## [The problem]
Return every line of the data that contains the string "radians".

## [Dataset items]
•••

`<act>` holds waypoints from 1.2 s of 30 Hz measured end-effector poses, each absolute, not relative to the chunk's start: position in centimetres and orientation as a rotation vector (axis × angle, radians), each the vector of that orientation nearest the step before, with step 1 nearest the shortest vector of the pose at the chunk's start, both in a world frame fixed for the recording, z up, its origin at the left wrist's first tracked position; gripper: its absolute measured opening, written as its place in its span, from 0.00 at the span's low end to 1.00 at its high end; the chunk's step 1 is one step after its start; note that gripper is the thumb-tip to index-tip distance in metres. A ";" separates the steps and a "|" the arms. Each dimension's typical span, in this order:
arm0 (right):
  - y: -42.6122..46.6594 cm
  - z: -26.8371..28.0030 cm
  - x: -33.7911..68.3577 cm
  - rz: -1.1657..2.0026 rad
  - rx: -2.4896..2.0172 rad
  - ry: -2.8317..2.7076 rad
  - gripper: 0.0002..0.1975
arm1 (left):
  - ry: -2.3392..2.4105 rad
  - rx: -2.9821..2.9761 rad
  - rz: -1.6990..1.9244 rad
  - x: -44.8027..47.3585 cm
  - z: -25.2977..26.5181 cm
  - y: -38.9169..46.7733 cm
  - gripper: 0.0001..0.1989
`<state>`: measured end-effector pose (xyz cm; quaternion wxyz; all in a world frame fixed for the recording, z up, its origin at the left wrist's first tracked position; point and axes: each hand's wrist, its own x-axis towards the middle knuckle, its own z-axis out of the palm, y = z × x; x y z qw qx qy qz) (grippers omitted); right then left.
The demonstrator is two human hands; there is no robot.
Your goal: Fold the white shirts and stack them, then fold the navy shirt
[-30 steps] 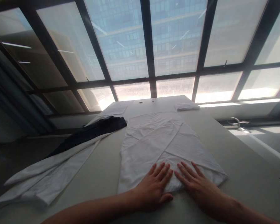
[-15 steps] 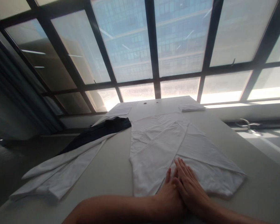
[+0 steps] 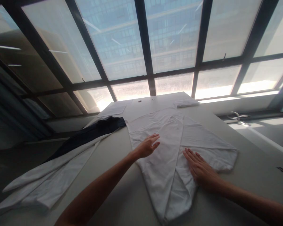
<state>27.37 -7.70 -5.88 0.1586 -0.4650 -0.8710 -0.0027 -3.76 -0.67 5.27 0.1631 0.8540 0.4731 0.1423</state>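
A white garment (image 3: 165, 147) with crossed front panels lies spread on the white table (image 3: 115, 175), its lower part narrowing toward me. On its left side, my left hand (image 3: 147, 146) is open, fingers stretched out to the right. Whether it touches the cloth or hovers just above I cannot tell. My right hand (image 3: 201, 171) lies flat and open over the right side of the garment, fingers together and pointing away from me. Small creases run through the cloth around both hands.
Left of the garment, white cloth (image 3: 61, 175) and dark navy cloth (image 3: 87, 135) lie along the table edge. A folded white cloth (image 3: 186, 103) sits at the far right, another flat white piece (image 3: 114, 110) at the far left. Large windows (image 3: 174, 34) stand behind.
My hands have moved apart from where they overlapped near the bottom, the left going left and away from me. The garment's lower part now reaches closer to me, and its right corner has shifted.
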 end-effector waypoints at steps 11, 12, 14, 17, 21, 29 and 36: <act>-3.4 -1.7 40.5 0.472 -1.205 -2.594 0.29 | 1.551 2.507 0.395 -8.5 0.4 11.4 0.28; -2.9 -1.4 41.2 0.502 -1.252 -2.525 0.29 | 1.549 2.520 0.384 -8.8 0.4 12.1 0.28; -1.8 -0.9 42.0 0.480 -1.421 -2.264 0.30 | 1.554 2.536 0.358 -9.5 0.3 13.3 0.28; -0.4 -0.4 41.7 0.283 -1.757 -1.759 0.32 | 1.550 2.555 0.310 -10.4 0.1 15.0 0.29; -1.0 -1.8 39.1 0.055 -2.026 -1.675 0.34 | 1.541 2.585 0.230 -11.2 -0.2 16.3 0.32; -3.6 -5.6 36.7 -0.173 -2.184 -1.893 0.40 | 1.618 2.609 0.024 -11.8 -0.4 16.2 0.35; -1.9 -4.4 38.7 -0.148 -2.095 -2.057 0.37 | 1.783 2.555 -0.032 -13.0 -0.7 12.1 0.34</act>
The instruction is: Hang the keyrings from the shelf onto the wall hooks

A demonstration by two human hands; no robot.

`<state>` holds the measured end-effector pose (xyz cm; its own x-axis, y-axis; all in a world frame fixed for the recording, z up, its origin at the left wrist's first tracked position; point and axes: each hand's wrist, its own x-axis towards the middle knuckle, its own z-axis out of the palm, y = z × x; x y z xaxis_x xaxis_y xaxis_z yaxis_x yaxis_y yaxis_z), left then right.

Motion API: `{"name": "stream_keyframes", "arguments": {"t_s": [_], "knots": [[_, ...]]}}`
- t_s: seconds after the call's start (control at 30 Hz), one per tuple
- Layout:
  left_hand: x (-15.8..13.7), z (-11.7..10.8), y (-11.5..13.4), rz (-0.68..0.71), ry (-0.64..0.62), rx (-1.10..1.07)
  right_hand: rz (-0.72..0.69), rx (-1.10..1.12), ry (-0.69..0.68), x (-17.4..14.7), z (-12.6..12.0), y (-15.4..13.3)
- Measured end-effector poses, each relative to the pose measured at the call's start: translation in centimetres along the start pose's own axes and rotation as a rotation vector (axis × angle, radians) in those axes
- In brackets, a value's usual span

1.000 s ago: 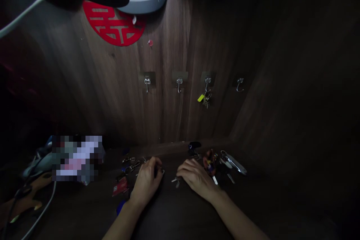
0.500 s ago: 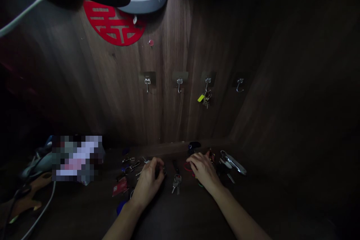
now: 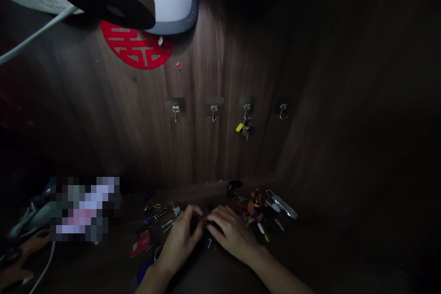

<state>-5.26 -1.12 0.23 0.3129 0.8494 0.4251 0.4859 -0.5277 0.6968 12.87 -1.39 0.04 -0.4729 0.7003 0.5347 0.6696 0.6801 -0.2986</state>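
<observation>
Low over the dark wooden surface, my left hand (image 3: 182,235) is closed with thumb and forefinger pressed together. My right hand (image 3: 231,234) meets it from the other side, its fingers curled in so the fingertips almost touch the left ones. Whatever small thing is pinched between them is too dark and covered to name. A small key (image 3: 210,242) shows just below the fingertips, partly hidden. Left of my left hand lie loose keys (image 3: 168,225), a snap clasp (image 3: 161,214) and a red tag (image 3: 141,243). Beyond my right hand is a pile of colourful keyrings (image 3: 255,206).
Several metal hooks (image 3: 214,112) line the wood panel; one carries a key bunch (image 3: 246,129) with a yellow tag (image 3: 239,127). A silver folding tool (image 3: 282,204) lies right of the pile. A white cable (image 3: 37,34) and round dark-bottomed object (image 3: 103,0) hang upper left.
My right hand has left the keyring pile and moved left, over the keys in the middle, to meet my left hand. The left hand keeps its pinch. The view has tilted slightly.
</observation>
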Motion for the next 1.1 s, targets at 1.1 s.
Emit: {"name": "stream_keyframes", "arguments": {"t_s": [1.1], "knots": [[0.0,-0.2,0.7,-0.02,-0.076,0.084,0.396,0.529,0.437,0.7,-1.8,2.0]]}}
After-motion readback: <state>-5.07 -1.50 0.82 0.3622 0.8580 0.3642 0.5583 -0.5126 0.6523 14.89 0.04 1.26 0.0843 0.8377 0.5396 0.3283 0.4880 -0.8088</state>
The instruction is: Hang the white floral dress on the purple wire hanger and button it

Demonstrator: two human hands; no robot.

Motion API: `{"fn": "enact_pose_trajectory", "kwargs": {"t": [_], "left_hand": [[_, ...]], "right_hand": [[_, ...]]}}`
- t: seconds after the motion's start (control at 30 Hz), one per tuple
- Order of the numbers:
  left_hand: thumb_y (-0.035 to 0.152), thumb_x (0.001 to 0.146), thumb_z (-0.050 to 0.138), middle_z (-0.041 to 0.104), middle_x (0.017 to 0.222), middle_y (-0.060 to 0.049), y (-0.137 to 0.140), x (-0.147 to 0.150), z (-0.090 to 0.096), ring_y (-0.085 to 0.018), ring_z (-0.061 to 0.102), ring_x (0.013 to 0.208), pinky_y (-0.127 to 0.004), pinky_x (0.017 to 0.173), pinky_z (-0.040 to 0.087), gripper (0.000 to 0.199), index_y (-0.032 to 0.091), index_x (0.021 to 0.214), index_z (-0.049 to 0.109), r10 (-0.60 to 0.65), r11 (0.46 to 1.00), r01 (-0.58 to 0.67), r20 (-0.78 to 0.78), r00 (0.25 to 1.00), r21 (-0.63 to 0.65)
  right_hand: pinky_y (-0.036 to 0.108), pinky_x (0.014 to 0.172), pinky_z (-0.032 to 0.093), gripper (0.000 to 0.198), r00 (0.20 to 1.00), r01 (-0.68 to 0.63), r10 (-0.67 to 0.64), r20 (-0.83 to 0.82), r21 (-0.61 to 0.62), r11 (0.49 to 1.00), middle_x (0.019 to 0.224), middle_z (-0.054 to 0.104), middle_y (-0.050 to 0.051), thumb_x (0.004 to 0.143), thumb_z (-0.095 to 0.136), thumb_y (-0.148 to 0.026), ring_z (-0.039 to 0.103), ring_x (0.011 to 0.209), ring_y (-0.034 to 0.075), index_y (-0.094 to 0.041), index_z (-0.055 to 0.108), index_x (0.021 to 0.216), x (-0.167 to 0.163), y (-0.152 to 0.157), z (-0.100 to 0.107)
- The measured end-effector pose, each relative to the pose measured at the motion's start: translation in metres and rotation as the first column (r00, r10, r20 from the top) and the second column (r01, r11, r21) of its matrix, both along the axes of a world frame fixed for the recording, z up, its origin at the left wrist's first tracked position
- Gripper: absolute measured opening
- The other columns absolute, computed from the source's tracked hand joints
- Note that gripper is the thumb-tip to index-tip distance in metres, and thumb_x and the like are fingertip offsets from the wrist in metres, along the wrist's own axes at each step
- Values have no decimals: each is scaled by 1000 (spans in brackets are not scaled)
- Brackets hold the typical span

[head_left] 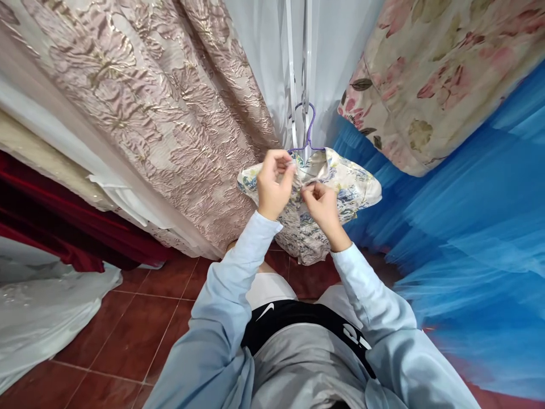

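Observation:
A short floral shirt (pixel 355 179), cream with blue and yellow print, hangs in front of me on a purple hanger (pixel 310 129). My left hand (pixel 275 186) is at the left side of its collar, thumb and forefinger pinched together. What lies between those fingertips is too small to make out. Just below the neck opening, my right hand (pixel 320 205) pinches the shirt's front near the middle. Both hands are close together, and they cover part of the collar and front.
Pink-gold textured fabric (pixel 170 113) hangs at left, with dark red cloth (pixel 63 216) beyond it. A floral cloth (pixel 443 85) and blue tulle (pixel 477 255) hang at right. White metal bars (pixel 306 57) rise behind the hanger. Underfoot is a red tiled floor (pixel 128 335).

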State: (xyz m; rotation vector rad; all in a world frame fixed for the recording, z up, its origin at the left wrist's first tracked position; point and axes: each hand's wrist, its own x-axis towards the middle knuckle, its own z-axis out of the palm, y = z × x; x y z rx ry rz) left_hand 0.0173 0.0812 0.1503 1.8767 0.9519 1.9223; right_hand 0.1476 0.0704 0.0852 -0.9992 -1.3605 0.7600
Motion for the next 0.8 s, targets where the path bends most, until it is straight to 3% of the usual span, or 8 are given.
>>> {"fn": "enact_pose_trajectory", "kwargs": {"t": [0.1, 0.2, 0.3, 0.37, 0.47, 0.57, 0.7, 0.8], "left_hand": [[50, 89, 75, 59, 106, -5, 24, -37, 10, -17, 62, 105, -29, 91, 52, 40, 22, 108, 55, 54, 998, -61, 177, 983, 31], [53, 81, 82, 60, 103, -3, 52, -94, 7, -13, 61, 95, -26, 83, 52, 51, 23, 108, 52, 39, 999, -46, 290, 956, 17], [54, 84, 78, 61, 91, 0, 67, -143, -17, -12, 60, 86, -28, 78, 51, 42, 22, 100, 54, 109, 985, -50, 366, 924, -166], [44, 87, 75, 63, 86, -1, 68, -157, -43, -15, 62, 87, -32, 83, 52, 30, 22, 93, 56, 161, 937, 28, 505, 848, -347], [24, 83, 72, 64, 85, -3, 65, -153, -80, -17, 64, 90, -34, 92, 52, 18, 21, 89, 55, 262, 845, 189, 695, 670, -500], [14, 80, 66, 60, 82, 0, 61, -133, -101, -12, 61, 79, -31, 95, 51, 19, 21, 89, 51, 285, 816, 244, 732, 618, -524], [32, 93, 59, 62, 100, -4, 54, -101, -97, -13, 61, 83, -34, 92, 55, 14, 23, 103, 54, 224, 831, 246, 705, 673, -500], [43, 87, 73, 54, 137, -9, 51, -79, -81, -22, 59, 120, -38, 102, 52, 47, 27, 126, 51, 172, 891, 81, 499, 849, -446]], "right_hand": [[27, 55, 35, 24, 990, 37, -19, 142, -127, 991, 55, 53, -2, 82, 58, -31, 46, 53, 12, -20, 52, 60, 1, -14, -32], [27, 56, 35, 22, 984, 43, -9, 177, -186, 982, 56, 54, -2, 80, 57, -31, 46, 53, 12, -21, 52, 61, 3, -28, -55], [27, 58, 36, 18, 985, 13, 18, 172, -177, 984, 60, 58, -1, 78, 57, -29, 49, 55, 13, -20, 54, 63, 0, -35, -62], [27, 58, 37, 15, 979, -14, 48, 200, -172, 985, 60, 58, -1, 76, 58, -27, 50, 56, 13, -20, 55, 63, -4, -36, -61], [26, 57, 35, 14, 966, -10, 58, 254, -185, 983, 58, 57, -2, 74, 58, -25, 48, 54, 13, -20, 54, 61, -6, -35, -63], [26, 56, 34, 15, 958, 27, 32, 285, -201, 979, 56, 56, -2, 73, 58, -26, 48, 53, 13, -21, 53, 60, 0, -35, -71], [26, 57, 34, 17, 945, 27, 44, 323, -213, 977, 57, 58, -1, 74, 57, -26, 51, 55, 14, -21, 52, 59, 14, -38, -81], [26, 58, 36, 15, 937, 0, 75, 341, -214, 977, 58, 60, -1, 74, 56, -26, 53, 57, 14, -21, 54, 60, 17, -41, -87]]}}
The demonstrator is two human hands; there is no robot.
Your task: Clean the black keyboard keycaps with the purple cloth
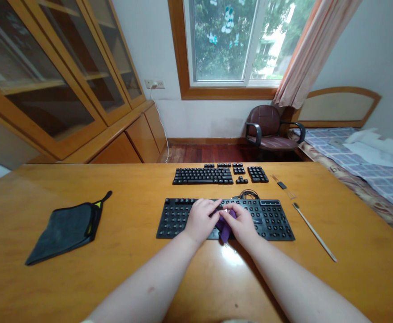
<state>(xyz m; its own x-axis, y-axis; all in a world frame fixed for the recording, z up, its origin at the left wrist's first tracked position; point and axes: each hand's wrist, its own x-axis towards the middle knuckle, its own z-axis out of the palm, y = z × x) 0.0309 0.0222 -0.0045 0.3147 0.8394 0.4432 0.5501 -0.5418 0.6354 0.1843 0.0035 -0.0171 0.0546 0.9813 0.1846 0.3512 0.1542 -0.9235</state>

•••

## [Reply]
`<act>` holds waypoints from 1.2 s of 30 Hz measured end-effector poses, each absolute, not relative to the chunk's start: position in centimetres and orientation as a rotation vector (axis × angle, radians), each the vector of that orientation nearest the step before, with step 1 nearest the shortest vector of the pose at the chunk's start, both in a world frame fixed for the recording, z up, its origin at the left wrist's first tracked position; gripper: its absolute measured opening, written as its place in its span, from 0.00 at the span's low end to 1.00 at its high end; the chunk's step 1 is one step after its start; note that gripper is the thumb-tip to index-tip distance in metres. A ";" separates the steps and a "|" the arms. Each dimension's typical span, in this order:
- Measured end-effector poses, each relative to the pose measured at the call's start: translation in centimetres along the start pose's own axes and rotation as a rotation vector (axis × angle, radians) in those axes

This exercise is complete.